Funds with more than $500 million lost a median 0.73% this year through June 30, according to the Wilshire Trust Universe Comparison Service, which reported data on the big public schools. The Wilshire data, drawn from fund custodians, excludes fees while most schools report returns with fees factored in.

"It was a bit of a bloodbath, as swings in the markets challenged stock pickers," Jagdeep Bachher, chief investment officer at the University of California system, said at an investment committee meeting on September 9. "Last year was a bad year for active managers all around."

But fiscal 2016 was not anomalous. "We have seen much lower investment returns for all endowments over the past several years," said Kenneth Redd, director of research and policy analysis at NACUBO, the National Association of College and University Business Officers. "In fiscal year 2015, we reported an overall investment gain of just 2.4%, and in 2012, endowments on average returned a negative 0.3%"

"These lower returns reflect market volatility, particularly in Europe and Asia," Redd continued. "They also reflect the continued slower-than-expected economic growth in the United States."

Fluctuating commodities took a toll. "Volatility has been even more pronounced in the markets for oil, gas and other commodity investments," said Redd, "which have declined substantially."

Yet schools have taken the commodities plunge across the board. "Both public and private schools with endowments of over $1 billion have seen even greater investment challenges because they are much more heavily invested in commodities, natural resources and other illiquid assets," said Redd, "which have continued to do very poorly in comparison to U.S. stocks and bonds.

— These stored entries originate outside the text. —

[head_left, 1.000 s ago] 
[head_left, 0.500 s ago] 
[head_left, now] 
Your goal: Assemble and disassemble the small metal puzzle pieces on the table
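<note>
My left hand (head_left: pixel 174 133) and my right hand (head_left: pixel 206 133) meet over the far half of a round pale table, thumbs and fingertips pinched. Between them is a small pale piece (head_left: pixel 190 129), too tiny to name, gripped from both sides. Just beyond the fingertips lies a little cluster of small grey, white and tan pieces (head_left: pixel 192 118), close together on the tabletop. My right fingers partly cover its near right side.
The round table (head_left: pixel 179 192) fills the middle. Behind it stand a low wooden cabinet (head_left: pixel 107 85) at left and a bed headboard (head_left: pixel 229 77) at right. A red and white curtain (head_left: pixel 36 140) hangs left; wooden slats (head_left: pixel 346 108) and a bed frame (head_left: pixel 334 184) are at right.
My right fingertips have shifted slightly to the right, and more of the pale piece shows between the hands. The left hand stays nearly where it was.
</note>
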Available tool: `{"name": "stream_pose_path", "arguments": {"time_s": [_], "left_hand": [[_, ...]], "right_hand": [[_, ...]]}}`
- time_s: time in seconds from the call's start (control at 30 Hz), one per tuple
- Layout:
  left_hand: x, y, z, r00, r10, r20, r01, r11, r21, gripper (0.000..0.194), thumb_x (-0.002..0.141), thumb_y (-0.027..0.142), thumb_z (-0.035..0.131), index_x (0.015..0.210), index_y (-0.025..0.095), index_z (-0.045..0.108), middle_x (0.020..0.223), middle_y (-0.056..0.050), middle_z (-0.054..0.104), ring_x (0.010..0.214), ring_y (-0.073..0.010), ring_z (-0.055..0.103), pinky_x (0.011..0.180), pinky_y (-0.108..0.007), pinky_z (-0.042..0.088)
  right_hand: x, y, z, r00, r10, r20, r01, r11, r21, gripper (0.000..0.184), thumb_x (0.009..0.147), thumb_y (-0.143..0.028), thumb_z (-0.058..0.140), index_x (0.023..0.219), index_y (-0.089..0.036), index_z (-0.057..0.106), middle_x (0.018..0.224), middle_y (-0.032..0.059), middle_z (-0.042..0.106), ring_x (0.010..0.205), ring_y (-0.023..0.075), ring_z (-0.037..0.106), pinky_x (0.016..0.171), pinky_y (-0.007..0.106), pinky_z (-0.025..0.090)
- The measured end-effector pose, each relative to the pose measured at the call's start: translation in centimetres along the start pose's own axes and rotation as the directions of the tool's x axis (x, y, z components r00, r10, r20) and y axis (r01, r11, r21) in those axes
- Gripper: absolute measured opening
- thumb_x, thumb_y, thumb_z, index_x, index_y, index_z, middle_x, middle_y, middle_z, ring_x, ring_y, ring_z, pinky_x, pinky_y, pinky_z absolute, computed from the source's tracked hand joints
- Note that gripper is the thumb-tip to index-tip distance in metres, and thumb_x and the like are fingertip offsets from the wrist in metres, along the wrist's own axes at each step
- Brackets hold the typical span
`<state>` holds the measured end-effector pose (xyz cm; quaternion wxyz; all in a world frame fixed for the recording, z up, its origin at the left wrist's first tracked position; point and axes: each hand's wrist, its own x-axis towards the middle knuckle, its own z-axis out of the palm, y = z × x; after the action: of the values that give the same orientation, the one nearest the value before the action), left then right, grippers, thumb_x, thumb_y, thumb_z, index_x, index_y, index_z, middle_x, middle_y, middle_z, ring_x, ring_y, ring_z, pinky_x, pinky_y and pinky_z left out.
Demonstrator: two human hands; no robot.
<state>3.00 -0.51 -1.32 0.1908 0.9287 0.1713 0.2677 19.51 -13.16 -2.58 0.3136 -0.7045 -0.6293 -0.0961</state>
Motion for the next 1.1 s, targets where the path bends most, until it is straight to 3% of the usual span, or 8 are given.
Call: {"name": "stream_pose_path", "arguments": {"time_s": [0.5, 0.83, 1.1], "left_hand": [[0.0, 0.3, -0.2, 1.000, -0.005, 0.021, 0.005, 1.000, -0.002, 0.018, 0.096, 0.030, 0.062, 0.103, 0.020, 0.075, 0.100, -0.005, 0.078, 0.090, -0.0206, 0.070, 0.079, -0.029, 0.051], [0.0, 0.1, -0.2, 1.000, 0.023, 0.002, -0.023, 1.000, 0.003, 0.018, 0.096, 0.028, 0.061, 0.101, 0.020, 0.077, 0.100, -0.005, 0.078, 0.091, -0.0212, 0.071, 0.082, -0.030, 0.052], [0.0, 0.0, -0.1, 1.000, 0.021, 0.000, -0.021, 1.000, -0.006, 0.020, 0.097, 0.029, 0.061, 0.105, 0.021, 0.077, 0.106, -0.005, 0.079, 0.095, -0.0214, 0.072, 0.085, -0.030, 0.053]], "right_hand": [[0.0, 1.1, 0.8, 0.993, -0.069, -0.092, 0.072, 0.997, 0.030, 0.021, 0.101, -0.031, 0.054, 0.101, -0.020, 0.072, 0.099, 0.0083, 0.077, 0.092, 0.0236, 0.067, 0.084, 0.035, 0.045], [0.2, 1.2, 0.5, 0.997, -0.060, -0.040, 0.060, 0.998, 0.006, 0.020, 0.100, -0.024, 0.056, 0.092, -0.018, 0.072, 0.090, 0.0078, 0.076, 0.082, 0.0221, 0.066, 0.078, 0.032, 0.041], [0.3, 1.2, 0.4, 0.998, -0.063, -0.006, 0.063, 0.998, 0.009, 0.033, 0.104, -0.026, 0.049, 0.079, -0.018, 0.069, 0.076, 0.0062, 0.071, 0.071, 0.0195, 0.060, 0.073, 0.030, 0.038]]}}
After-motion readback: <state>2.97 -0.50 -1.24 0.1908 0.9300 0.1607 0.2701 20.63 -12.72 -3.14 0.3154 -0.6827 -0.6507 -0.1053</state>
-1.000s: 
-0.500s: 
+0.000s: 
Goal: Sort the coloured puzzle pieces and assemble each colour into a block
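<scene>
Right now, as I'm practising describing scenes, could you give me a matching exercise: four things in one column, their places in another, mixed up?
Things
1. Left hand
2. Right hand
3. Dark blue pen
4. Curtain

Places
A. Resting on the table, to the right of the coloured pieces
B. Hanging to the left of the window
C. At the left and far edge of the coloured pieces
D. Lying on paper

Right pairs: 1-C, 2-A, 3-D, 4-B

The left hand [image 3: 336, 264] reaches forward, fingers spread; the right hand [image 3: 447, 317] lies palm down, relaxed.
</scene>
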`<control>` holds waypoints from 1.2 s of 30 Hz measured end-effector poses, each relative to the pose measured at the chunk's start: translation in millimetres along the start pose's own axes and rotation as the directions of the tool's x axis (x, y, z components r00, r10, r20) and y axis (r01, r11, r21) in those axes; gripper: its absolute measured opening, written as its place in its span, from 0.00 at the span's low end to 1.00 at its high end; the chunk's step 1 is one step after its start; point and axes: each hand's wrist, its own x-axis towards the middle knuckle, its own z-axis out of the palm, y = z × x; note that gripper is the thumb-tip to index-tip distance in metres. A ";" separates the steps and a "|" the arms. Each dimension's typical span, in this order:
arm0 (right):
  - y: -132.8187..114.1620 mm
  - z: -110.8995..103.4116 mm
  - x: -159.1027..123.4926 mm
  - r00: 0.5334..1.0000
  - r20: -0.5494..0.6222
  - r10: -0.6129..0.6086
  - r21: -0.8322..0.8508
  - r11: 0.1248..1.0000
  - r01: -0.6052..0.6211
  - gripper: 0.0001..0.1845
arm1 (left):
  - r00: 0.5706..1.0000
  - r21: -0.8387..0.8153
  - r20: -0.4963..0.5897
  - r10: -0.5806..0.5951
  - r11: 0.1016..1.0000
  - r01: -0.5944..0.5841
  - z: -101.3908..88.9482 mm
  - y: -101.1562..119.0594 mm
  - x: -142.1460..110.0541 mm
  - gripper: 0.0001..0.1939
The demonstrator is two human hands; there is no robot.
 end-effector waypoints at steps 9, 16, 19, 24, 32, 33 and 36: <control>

FY 2015, our most recent year of complete data, public and private schools with more than $1 billion in endowment assets had about 57% of their endowment assets invested in hedge funds, commodities, natural resources, and other so-called alternative investment strategies."

Natural resources--mainly oil and gas--had a return of negative13.3% in FY15, and commodities returned negative 17.7%.

"These declines hurt large endowments much more than smaller ones," Redd said, "because the larger endowed funds have a much higher concentration of their investments in these funds."

Concerning the Wilshire TUCS findings, Mark Kantrowitz, publisher and vice president of strategy at said, "Note that this data concerns the rate of return on investment, not endowment spending nor endowment contributions. Also, since TUCS does not subtract management fees, the losses are probably greater than what they are reporting."

"It is hard to characterize the cause of the losses because the public does not have access to data concerning the holdings of university endowments," he said. "But in general, this has not been a good year for active management, in part because the market has been moving horizontally, in part because of tepid action by the Federal Reserve."

Still, Kantrowitz saw a silver lining amid gathering clouds. "In a way, these losses are beneficial to colleges, since Congress and other policymakers are starting to take a look at whether colleges are spending enough from their endowment on aid. Private foundations are required to spend 5% a year, while university endowments are not, and most colleges fall below that threshold. There have been proposals to require colleges to spend more. Endowment losses are a good way of countering that pressure."